**Task prompt**
Please copy all of the data that follows exactly, leaving any pictures out.

**The data**
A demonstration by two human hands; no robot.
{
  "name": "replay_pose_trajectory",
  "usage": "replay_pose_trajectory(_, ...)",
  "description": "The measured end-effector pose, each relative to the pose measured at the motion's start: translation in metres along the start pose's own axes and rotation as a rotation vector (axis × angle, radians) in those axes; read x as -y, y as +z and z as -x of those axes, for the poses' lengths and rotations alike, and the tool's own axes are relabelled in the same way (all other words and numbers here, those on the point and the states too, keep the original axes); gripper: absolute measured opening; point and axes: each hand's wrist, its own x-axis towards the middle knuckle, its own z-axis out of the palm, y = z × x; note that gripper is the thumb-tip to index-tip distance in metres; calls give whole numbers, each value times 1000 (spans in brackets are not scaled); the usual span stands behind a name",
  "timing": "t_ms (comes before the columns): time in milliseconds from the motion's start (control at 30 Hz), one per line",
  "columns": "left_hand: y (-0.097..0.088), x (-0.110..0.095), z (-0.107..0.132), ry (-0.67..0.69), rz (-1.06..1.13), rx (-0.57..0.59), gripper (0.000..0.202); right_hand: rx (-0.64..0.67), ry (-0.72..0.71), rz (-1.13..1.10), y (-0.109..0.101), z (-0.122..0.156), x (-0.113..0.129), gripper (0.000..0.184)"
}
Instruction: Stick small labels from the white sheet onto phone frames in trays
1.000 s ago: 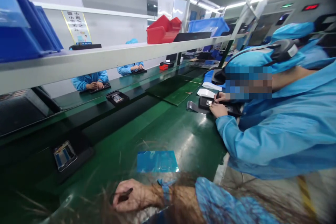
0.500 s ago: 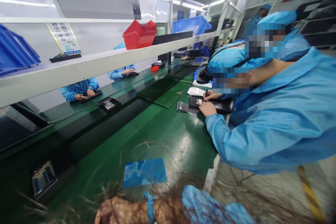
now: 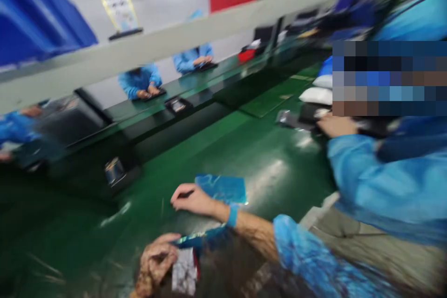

**Exercise solution**
A demonstration by two human hands; no robot.
{
  "name": "replay_pose_trajectory",
  "usage": "replay_pose_trajectory(_, ...)",
  "description": "The measured end-effector pose, each relative to the pose measured at the motion's start: translation in metres along the start pose's own axes and rotation as a rotation vector (axis × angle, radians) in those axes; read x as -y, y as +z and z as -x of those axes, for the poses' lengths and rotations alike, and the tool's own axes are relabelled in the same way (all other words and numbers here, those on the point and the states too, keep the original axes); gripper: absolute measured opening; point and axes: each hand's wrist, its own x-axis towards the middle knuckle, its own z-axis out of the palm, y = z × x; note that gripper is the thumb-tip to index-tip distance in metres; calls give whole numbers, each value times 1000 (spans in brackets are not scaled); the usual span stands behind a name",
  "timing": "t_ms (comes before the columns): time in milliseconds from the motion's start (control at 30 Hz), one per line",
  "columns": "left_hand: y (-0.097..0.088), x (-0.110..0.095), z (-0.107..0.132), ry (-0.67..0.69), rz (-1.06..1.13), rx (-0.57..0.59), gripper (0.000..0.202); right_hand: rx (-0.64..0.67), ry (-0.72..0.71), rz (-1.13..1.10), y (-0.109..0.101), z (-0.122..0.156), x (-0.113..0.129), gripper (0.000..0.184)"
}
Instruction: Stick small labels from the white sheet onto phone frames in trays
1.000 s ago: 
0.500 s ago: 
now: 

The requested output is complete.